• Recorded information:
________________________
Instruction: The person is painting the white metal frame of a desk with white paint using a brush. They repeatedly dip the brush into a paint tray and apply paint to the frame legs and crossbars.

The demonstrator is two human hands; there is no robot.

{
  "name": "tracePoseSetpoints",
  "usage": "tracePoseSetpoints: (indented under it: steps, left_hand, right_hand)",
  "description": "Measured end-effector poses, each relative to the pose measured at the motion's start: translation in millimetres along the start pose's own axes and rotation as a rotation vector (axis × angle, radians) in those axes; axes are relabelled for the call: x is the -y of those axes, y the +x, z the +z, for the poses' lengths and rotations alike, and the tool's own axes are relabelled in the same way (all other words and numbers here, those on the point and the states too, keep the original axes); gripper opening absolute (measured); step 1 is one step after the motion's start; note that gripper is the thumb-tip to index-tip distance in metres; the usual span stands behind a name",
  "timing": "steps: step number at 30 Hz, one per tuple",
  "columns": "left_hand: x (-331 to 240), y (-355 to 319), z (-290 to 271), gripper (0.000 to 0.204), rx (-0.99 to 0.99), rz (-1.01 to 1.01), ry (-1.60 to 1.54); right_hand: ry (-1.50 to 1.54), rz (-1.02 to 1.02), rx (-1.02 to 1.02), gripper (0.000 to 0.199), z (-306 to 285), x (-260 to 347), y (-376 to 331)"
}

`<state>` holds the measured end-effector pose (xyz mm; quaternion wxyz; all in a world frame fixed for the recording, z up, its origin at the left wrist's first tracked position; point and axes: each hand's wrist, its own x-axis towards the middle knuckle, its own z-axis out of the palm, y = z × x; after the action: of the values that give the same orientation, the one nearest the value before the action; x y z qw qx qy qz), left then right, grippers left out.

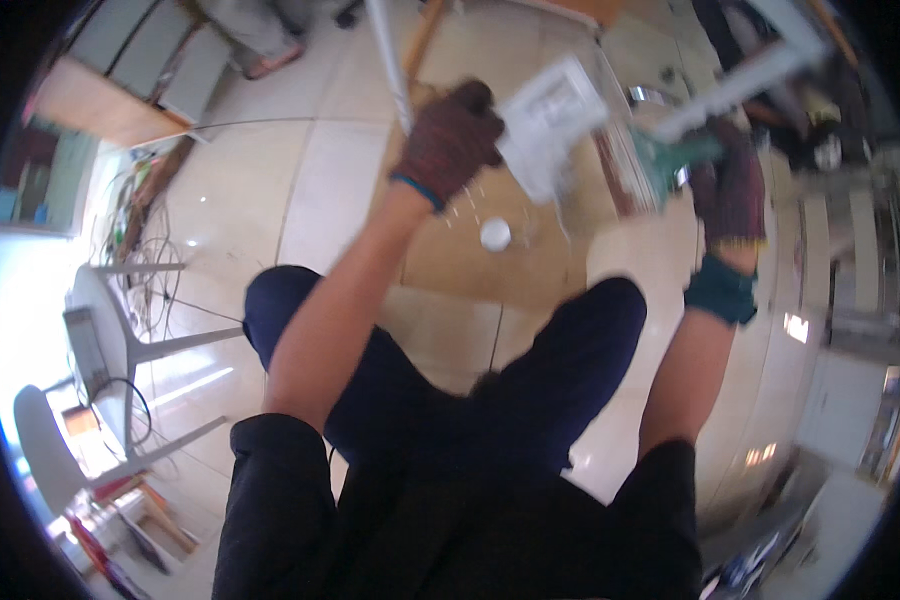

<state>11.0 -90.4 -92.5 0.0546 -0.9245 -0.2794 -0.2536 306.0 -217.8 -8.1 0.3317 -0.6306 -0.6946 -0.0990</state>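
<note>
My left hand [455,140], in a dark red knitted glove, is closed at the edge of a white rectangular packet [555,120] with a grey printed patch. Motion smears the packet, and its lower part looks like loose clear plastic. At the right, my right hand [730,185], gloved in dark red with a green cuff, curls around a blurred green tool [675,160] whose exact kind I cannot make out. Below the packet, a small white round piece [495,234] lies on a brown board [440,255] on the floor.
A white pole [388,60] rises beside my left hand. Past my right hand stands a pale frame [745,85]. White chairs [110,310] and loose cables [160,285] are on the left. Drawers [135,45] stand at the far left.
</note>
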Motion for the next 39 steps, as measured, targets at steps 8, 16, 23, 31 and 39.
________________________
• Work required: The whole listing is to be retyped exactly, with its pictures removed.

• Exercise solution:
Instruction: The person is painting the white metal frame of a desk with white paint using a brush. They repeatedly dip the brush into a paint tray and apply paint to the frame legs and crossbars.

The demonstrator is two human hands; there is no robot.

{
  "name": "tracePoseSetpoints",
  "usage": "tracePoseSetpoints: (indented under it: steps, left_hand, right_hand)",
  "description": "Measured end-effector poses, each relative to the pose measured at the motion's start: translation in millimetres along the start pose's own axes and rotation as a rotation vector (axis × angle, radians) in those axes; axes are relabelled for the call: x is the -y of those axes, y the +x, z the +z, for the poses' lengths and rotations alike, and the tool's own axes are relabelled in the same way (all other words and numbers here, those on the point and the states too, keep the original axes); gripper opening absolute (measured); step 1 is one step after the motion's start; note that gripper is the thumb-tip to index-tip distance in metres; the usual span stands behind a name",
  "timing": "steps: step number at 30 Hz, one per tuple",
  "columns": "left_hand: x (-331 to 240), y (-355 to 319), z (-290 to 271), gripper (0.000 to 0.204), rx (-0.99 to 0.99), rz (-1.01 to 1.01), ry (-1.60 to 1.54); right_hand: ry (-1.50 to 1.54), rz (-1.02 to 1.02), rx (-1.02 to 1.02), gripper (0.000 to 0.199), z (-306 to 285), x (-260 to 347), y (-376 to 331)"
}

`<state>` holds the measured end-effector pose (xyz mm; quaternion wxyz; all in a world frame fixed for the recording, z up, its origin at the left wrist's first tracked position; point and axes: each hand's wrist, its own x-axis towards the middle knuckle, its own z-axis out of the palm, y = z × x; after the action: of the values that give the same orientation, the one nearest the value before the action; x y z qw qx qy qz), left then right, grippers left out.


<state>11.0 -90.4 -92.5 0.0546 -0.9245 -0.2794 -0.2536 306.0 -217.8 -8.1 0.3317 -0.6306 -0.6946 -0.0990</state>
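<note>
My left hand [455,140], in a dark red knitted glove, is closed at the edge of a white rectangular packet [555,120] with a grey printed patch. Motion smears the packet, and its lower part looks like loose clear plastic. At the right, my right hand [730,185], gloved in dark red with a green cuff, curls around a blurred green tool [675,160] whose exact kind I cannot make out. Below the packet, a small white round piece [495,234] lies on a brown board [440,255] on the floor.
A white pole [388,60] rises beside my left hand. Past my right hand stands a pale frame [745,85]. White chairs [110,310] and loose cables [160,285] are on the left. Drawers [135,45] stand at the far left.
</note>
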Motion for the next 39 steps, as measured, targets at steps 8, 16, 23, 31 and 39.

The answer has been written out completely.